-- DATA BELOW follows --

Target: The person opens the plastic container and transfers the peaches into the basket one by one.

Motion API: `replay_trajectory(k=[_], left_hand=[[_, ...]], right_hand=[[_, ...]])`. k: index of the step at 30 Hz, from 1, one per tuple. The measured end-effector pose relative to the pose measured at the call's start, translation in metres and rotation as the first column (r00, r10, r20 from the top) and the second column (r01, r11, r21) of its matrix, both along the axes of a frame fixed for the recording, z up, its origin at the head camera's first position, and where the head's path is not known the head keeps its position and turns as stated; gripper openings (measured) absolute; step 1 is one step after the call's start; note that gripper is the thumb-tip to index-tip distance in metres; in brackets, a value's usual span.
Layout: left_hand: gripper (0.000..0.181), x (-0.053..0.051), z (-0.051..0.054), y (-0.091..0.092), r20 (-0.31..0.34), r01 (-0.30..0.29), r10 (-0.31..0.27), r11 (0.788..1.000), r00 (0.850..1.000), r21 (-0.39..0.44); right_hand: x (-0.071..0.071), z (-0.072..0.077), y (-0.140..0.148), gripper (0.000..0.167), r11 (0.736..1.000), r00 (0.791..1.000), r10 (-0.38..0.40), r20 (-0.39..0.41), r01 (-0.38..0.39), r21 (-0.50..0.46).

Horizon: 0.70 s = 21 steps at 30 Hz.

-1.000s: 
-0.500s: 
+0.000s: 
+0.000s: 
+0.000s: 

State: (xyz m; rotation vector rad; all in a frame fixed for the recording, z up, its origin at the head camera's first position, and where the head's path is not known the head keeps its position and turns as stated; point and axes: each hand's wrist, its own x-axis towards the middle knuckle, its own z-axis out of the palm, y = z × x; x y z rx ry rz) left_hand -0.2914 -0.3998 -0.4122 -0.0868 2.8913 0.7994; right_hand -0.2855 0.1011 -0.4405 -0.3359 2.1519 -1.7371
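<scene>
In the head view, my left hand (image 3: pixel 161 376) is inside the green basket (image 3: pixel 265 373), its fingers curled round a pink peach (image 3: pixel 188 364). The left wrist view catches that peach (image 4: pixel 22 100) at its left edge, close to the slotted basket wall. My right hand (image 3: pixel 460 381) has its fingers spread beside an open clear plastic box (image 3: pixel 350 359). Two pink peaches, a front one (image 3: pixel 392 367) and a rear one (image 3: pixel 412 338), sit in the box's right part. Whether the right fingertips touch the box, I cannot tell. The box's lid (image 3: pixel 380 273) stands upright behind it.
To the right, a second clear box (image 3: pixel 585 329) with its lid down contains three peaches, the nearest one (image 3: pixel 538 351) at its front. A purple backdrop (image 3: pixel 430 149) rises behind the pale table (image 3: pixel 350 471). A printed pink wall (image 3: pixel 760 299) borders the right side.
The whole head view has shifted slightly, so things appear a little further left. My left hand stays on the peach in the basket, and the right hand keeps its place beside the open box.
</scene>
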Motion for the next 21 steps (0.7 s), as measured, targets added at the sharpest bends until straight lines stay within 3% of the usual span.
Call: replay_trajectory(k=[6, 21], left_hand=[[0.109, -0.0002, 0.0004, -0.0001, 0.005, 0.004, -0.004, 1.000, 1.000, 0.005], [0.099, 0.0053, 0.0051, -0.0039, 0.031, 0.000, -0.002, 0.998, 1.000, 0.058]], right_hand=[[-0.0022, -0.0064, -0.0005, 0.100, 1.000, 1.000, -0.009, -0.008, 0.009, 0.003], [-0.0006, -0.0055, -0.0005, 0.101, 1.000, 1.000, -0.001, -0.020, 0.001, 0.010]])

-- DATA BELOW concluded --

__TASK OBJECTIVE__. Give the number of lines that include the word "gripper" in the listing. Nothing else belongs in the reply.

__TASK RESPONSE__. 2